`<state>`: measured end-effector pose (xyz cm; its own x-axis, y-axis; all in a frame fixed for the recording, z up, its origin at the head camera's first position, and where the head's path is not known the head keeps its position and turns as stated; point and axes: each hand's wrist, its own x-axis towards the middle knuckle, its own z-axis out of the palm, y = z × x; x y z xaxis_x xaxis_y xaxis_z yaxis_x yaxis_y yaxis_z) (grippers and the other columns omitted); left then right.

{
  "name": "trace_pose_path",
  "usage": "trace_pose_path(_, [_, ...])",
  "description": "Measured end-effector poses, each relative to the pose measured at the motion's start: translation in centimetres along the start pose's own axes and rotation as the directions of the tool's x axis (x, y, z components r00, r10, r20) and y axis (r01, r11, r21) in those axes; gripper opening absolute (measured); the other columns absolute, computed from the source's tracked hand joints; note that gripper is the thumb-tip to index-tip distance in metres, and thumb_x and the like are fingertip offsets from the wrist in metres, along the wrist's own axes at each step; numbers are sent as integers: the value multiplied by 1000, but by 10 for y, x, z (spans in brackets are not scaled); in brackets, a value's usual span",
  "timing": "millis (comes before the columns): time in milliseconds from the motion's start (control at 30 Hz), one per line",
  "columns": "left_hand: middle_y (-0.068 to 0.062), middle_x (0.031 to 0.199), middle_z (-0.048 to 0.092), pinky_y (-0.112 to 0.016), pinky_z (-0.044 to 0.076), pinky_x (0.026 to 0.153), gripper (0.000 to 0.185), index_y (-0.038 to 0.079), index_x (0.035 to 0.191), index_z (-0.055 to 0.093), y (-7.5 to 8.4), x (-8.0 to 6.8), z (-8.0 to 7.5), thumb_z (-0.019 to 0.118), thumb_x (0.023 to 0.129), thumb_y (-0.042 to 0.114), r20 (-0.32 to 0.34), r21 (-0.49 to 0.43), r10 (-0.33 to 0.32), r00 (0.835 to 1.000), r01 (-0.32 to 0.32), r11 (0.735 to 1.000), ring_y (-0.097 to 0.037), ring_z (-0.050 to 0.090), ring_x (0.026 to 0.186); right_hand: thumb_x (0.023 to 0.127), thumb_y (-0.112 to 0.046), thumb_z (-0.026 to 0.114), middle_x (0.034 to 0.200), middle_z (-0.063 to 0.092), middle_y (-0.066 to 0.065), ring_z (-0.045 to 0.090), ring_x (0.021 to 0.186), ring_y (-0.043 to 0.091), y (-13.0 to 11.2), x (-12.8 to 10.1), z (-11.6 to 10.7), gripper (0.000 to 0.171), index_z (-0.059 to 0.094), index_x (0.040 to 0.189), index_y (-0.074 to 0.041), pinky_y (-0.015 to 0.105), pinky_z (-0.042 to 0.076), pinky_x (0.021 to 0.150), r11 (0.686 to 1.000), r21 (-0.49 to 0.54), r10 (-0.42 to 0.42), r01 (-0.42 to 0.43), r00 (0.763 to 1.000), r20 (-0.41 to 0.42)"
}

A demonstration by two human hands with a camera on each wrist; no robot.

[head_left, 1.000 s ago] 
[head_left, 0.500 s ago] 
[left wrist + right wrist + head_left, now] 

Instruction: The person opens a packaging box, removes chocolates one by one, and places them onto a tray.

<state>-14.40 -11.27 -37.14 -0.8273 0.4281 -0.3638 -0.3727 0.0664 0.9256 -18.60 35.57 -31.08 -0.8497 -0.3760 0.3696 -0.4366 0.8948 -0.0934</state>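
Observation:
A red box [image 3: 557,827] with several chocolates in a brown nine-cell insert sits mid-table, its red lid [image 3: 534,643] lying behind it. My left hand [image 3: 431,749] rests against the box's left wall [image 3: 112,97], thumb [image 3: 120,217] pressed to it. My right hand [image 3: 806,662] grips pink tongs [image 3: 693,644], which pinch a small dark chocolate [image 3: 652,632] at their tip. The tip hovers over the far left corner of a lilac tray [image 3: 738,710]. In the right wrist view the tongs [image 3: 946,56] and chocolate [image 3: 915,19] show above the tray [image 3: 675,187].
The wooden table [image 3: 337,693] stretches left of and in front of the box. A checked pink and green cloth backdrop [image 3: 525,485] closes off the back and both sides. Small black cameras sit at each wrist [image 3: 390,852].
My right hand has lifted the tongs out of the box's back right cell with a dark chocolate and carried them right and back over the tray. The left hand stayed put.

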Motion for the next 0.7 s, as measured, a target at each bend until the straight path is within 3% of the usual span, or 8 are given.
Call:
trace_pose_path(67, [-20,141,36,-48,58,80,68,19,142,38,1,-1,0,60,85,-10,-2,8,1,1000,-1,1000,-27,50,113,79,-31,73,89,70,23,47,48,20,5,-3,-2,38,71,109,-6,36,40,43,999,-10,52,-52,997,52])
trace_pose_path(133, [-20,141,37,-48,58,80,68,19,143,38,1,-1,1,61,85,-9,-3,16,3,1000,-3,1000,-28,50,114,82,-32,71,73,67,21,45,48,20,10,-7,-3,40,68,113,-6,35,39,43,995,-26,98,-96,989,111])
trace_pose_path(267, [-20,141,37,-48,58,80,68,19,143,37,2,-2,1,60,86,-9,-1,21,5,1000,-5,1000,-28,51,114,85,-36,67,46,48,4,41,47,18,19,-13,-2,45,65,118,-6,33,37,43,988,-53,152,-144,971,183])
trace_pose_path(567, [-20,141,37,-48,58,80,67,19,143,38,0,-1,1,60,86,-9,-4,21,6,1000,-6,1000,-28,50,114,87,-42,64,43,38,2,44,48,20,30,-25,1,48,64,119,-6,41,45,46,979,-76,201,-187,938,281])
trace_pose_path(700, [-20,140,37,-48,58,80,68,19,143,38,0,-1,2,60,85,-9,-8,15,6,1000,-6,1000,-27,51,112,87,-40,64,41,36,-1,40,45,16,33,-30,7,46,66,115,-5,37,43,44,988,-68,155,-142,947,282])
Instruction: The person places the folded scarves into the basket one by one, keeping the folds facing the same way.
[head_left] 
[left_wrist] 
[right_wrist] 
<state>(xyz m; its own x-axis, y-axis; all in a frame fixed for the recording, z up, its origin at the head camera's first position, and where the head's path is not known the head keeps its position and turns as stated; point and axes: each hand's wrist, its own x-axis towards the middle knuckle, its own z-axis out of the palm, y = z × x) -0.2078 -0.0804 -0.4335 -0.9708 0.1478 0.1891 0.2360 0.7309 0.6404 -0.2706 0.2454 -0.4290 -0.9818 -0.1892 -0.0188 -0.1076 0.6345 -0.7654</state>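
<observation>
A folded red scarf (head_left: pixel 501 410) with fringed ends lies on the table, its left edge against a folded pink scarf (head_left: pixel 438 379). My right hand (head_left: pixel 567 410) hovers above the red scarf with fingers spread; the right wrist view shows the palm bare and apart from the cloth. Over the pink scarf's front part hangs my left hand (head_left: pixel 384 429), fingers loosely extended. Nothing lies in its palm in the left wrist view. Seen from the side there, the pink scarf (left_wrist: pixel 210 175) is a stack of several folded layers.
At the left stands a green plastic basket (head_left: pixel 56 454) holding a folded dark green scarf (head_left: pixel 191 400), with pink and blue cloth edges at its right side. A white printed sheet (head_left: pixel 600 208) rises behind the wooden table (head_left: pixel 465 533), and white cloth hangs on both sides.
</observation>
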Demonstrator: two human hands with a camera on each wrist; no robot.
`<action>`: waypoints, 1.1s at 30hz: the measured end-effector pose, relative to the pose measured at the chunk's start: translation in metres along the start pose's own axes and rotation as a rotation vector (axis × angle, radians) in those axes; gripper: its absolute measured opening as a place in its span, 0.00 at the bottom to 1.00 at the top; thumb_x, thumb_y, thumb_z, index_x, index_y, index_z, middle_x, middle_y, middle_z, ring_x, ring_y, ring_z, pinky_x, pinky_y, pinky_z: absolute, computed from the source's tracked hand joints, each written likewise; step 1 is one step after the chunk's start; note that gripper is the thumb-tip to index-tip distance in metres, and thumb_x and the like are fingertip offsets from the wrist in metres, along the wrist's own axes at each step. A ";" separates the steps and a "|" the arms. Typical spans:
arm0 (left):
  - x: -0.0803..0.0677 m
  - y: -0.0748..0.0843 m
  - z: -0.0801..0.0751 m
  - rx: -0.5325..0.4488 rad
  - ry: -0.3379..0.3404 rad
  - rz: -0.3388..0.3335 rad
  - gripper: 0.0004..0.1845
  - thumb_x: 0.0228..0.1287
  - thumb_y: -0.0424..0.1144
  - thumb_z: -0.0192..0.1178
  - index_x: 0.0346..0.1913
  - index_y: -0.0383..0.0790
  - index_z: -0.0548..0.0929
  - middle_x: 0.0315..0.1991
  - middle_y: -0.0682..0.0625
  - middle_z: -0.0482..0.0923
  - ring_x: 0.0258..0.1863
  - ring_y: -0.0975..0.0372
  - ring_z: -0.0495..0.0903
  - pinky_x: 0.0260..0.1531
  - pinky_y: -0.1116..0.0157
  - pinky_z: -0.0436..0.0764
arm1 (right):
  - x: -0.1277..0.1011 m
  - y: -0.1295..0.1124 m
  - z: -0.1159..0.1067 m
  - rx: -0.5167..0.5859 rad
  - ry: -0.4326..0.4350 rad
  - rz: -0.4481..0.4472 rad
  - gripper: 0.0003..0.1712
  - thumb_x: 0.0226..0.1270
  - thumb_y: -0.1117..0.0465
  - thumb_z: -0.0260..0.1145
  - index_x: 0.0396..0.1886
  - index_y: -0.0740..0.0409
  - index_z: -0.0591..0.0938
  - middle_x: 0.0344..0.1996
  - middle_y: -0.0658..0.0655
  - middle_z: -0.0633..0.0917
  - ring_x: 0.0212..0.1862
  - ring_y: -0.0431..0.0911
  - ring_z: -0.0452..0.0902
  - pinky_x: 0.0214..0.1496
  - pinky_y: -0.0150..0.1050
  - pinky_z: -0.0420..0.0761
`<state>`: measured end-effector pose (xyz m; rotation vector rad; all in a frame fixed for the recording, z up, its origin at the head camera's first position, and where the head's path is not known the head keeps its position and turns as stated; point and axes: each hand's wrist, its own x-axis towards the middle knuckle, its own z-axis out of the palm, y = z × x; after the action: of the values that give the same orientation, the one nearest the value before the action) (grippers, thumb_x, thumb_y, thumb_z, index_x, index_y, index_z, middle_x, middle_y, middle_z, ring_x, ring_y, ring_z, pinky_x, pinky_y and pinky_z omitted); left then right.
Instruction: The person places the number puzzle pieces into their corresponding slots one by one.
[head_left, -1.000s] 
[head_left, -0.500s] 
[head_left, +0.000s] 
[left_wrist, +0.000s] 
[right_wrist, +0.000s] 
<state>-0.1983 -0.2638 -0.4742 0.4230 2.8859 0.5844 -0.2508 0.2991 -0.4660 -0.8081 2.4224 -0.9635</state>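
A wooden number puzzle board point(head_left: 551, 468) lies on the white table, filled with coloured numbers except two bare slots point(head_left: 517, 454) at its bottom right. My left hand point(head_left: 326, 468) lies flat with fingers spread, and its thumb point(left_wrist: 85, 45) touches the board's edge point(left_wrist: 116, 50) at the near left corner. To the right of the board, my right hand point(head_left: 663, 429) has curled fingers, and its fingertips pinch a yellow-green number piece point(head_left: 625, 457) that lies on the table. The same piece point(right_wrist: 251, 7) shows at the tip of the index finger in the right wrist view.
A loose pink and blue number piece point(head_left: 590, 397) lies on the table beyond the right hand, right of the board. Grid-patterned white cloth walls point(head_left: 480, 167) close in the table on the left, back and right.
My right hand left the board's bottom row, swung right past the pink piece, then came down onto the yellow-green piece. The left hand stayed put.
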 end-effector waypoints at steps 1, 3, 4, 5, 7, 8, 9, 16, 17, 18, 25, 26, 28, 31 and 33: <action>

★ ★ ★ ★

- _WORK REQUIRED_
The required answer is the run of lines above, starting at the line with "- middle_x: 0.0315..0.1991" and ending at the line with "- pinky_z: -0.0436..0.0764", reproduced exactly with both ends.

- _RESPONSE AREA_
  - middle_x: 0.0315..0.1991
  - middle_y: -0.0682..0.0625
  - middle_z: -0.0482..0.0923
  - ring_x: 0.0258..0.1863
  - ring_y: -0.0975..0.0372
  - ring_z: -0.0495..0.0903
  - pinky_x: 0.0260..0.1531
  - pinky_y: -0.1116..0.0157
  - pinky_z: -0.0436..0.0764

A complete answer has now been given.